*Exercise*
Please print, exactly as written, the line containing "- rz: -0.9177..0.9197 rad" and each line after it through the end of the material; pictures stay out.

+++ Dataset content

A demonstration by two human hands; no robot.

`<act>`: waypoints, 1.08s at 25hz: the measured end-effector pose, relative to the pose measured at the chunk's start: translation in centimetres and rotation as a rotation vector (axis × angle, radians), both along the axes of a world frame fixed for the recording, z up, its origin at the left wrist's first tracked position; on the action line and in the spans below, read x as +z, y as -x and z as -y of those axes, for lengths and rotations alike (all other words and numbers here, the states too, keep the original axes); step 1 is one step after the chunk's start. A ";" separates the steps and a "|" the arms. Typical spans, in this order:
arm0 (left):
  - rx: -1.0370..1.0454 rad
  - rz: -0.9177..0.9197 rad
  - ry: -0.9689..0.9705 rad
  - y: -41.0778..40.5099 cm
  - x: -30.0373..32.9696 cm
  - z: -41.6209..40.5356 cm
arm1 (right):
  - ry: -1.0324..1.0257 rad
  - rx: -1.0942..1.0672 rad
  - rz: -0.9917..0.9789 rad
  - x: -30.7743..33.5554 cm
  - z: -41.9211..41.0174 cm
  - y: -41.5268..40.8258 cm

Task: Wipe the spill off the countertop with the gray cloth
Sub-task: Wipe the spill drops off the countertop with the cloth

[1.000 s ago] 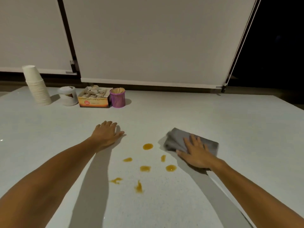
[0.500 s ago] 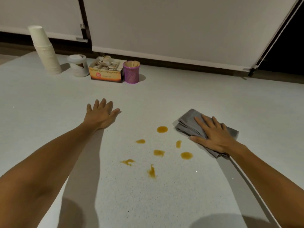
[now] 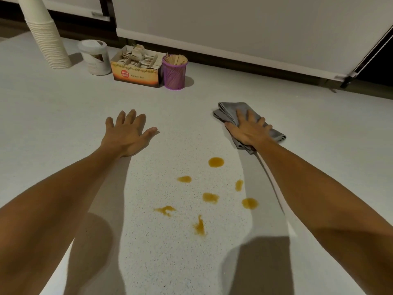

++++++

*Expected answer*
  - rz: -0.9177..0.9197 rad
  - ry: -0.9689..0.9705 rad
  - y: -41.0778..40.5099 cm
  - x: -30.0373..32.9696 cm
  - z: -41.6209..40.5356 cm
arm1 (right):
  - ry: -1.0324..1.0257 rad
  - rx: -1.0942..1.0672 rad
  - rz: -0.9917..0.9789 rad
  - x: -30.7743..33.5554 cm
  - z: -41.9211..41.0174 cm
  - y: -41.5268..40.8258 cm

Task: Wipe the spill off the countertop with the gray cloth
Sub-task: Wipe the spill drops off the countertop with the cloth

[1.000 s ago] 
[0.500 s ago] 
[now] 

The answer contains nothing more.